What is expected.
Below this line is the material. Write out only its lines from the one containing "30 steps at" through the one containing "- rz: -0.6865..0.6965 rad", both kept, exactly.

Data supplied.
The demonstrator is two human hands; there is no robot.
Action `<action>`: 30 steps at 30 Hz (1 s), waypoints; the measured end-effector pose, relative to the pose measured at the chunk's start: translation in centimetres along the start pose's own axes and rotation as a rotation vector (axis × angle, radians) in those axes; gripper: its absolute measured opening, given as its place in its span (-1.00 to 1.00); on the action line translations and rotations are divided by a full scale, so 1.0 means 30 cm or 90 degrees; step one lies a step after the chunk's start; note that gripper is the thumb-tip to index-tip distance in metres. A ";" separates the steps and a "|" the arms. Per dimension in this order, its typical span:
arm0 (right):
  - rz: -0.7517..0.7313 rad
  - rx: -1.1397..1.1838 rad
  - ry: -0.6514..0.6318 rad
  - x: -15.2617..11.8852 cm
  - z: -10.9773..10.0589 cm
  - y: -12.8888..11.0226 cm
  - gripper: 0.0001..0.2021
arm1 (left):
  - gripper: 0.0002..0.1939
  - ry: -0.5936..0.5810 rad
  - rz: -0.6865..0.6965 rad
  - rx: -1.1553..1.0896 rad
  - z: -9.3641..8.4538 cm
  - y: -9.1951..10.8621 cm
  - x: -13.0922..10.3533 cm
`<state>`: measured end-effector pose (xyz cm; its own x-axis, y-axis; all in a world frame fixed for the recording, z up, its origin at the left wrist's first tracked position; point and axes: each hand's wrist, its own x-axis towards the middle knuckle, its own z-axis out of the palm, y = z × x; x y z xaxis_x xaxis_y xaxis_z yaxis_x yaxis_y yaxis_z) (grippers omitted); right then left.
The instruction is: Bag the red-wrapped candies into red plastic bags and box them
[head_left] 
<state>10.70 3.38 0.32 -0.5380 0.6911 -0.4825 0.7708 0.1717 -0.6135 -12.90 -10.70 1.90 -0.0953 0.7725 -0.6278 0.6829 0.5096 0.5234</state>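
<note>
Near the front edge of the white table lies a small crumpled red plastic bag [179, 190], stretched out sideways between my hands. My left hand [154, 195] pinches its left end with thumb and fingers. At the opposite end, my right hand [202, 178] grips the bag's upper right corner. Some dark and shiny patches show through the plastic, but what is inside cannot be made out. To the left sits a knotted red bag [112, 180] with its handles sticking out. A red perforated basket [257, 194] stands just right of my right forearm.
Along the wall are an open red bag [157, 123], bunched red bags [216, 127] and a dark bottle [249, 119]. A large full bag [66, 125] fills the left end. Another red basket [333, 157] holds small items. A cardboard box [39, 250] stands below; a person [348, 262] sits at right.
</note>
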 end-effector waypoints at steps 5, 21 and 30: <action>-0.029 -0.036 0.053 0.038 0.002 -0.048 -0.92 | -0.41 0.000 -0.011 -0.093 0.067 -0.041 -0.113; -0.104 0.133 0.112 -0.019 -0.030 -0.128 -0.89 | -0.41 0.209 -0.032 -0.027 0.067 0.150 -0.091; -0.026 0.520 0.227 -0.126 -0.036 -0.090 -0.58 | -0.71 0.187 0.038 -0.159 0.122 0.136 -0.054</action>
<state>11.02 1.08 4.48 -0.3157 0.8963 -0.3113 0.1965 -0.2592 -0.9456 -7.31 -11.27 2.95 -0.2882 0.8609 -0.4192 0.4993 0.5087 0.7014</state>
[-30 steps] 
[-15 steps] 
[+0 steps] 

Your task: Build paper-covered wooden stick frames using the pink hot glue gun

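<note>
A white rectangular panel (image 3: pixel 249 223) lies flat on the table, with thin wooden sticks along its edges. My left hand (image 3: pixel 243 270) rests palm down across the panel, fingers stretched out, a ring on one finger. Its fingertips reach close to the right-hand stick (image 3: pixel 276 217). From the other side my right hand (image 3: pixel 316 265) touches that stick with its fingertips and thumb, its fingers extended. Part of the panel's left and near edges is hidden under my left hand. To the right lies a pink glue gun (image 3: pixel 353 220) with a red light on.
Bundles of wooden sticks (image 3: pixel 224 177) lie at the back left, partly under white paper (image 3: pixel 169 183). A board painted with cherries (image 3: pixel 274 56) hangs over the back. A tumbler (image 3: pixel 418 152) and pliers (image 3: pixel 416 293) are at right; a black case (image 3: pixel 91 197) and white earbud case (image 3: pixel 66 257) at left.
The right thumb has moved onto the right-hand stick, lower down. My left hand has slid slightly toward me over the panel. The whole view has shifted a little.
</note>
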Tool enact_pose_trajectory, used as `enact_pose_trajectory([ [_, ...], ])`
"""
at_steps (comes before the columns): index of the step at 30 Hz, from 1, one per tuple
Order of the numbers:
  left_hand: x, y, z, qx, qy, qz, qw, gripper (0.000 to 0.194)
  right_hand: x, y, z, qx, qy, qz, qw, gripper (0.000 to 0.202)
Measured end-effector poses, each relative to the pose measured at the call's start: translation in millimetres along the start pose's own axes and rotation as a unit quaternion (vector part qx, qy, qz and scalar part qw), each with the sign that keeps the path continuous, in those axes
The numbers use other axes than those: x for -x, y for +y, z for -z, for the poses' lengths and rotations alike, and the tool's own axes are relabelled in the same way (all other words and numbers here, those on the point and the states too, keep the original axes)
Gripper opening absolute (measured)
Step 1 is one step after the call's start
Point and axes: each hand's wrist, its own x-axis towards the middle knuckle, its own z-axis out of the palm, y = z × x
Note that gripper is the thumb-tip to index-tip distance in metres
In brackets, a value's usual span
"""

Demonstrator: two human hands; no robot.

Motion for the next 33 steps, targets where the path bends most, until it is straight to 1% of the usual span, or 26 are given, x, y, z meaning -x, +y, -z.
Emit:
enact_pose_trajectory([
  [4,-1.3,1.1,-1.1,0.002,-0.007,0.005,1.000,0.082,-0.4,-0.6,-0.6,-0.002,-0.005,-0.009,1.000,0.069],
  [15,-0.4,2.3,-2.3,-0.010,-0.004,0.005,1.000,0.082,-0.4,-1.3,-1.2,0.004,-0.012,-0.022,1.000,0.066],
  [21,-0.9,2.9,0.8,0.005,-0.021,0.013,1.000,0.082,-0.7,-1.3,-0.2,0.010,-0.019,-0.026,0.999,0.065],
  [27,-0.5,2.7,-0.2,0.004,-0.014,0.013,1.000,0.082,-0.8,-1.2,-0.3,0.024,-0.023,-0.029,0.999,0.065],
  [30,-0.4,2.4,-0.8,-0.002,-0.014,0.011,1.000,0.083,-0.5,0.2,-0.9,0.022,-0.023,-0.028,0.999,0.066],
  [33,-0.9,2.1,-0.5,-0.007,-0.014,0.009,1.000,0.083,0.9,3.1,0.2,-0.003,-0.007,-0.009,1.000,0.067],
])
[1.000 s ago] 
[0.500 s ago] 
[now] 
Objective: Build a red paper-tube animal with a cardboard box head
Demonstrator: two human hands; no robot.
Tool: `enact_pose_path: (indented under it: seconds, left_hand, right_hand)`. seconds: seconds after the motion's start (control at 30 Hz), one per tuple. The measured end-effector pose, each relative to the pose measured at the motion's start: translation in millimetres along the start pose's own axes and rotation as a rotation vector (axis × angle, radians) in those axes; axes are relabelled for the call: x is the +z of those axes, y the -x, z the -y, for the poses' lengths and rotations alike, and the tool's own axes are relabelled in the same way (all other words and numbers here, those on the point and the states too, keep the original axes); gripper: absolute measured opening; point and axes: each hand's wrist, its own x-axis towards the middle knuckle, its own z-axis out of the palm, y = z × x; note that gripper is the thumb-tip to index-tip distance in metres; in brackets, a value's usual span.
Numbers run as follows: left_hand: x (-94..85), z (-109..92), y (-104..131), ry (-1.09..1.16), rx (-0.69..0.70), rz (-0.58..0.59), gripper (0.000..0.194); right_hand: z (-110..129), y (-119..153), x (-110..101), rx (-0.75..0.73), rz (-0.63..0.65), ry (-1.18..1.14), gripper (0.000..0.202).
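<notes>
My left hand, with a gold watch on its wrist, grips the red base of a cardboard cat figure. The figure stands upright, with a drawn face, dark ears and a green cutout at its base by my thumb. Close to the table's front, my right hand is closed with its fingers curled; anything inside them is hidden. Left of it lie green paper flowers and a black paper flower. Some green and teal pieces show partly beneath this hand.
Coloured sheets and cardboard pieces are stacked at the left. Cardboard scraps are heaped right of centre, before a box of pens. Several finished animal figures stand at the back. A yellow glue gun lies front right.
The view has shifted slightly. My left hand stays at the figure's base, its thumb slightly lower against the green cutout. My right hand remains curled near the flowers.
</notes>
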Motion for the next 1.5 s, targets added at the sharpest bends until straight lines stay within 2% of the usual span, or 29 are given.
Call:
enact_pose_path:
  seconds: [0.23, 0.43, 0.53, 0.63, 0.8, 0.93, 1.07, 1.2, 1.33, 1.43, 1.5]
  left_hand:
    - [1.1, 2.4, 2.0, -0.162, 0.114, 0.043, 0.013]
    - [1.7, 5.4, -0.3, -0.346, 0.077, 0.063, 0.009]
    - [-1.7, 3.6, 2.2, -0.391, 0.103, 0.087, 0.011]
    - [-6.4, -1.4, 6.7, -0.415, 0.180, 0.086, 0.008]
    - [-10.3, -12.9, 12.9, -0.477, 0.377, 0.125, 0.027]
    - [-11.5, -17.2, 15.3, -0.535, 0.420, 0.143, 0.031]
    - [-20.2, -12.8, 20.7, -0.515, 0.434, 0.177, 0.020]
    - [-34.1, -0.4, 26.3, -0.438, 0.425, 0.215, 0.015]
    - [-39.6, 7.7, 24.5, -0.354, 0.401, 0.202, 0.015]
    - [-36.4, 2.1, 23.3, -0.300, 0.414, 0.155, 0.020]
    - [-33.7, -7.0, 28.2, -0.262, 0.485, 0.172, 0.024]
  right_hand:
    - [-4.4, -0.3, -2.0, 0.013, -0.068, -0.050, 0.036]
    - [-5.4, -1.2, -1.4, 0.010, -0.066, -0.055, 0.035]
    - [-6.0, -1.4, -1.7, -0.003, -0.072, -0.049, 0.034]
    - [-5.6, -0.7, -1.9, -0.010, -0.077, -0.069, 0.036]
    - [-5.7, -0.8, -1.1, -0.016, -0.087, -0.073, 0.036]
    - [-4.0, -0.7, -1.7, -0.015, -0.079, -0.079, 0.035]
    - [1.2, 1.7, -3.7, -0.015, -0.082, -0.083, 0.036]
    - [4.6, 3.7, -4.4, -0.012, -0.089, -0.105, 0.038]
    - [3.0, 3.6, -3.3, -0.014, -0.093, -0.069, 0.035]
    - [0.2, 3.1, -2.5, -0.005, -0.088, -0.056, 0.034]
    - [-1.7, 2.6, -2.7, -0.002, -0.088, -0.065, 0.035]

Your response.
Action `<action>`: 30 steps at 30 Hz (1 s), waypoints; the measured end-effector pose, relative to the pose measured at the chunk's start: translation in centimetres along the start pose's own axes and rotation as a rotation vector (axis × angle, radians) in those axes; gripper: its absolute measured opening, given as its place in its span (-1.00 to 1.00); on the action line translations and rotations are divided by a full scale, so 1.0 means 30 cm or 90 degrees; step one lies a step after the chunk's start; note that gripper is the thumb-tip to index-tip distance in metres. A ";" separates the steps and a "|" the arms. Per dimension in this order, its typical span:
arm0 (right):
  - rz: -0.7517..0.7313 rad
  - rx: -1.1397..1.1838 rad
  - ry: -0.6514..0.6318 rad
  - x: -15.2617..11.8852 cm
  - z: -10.9773..10.0589 cm
  - y: -12.8888..11.0226 cm
  - gripper: 0.0001..0.2021
arm1 (left):
  - gripper: 0.0002..0.1939
  - ry: -0.5936..0.5810 rad
  - rz: -0.6865..0.6965 rad

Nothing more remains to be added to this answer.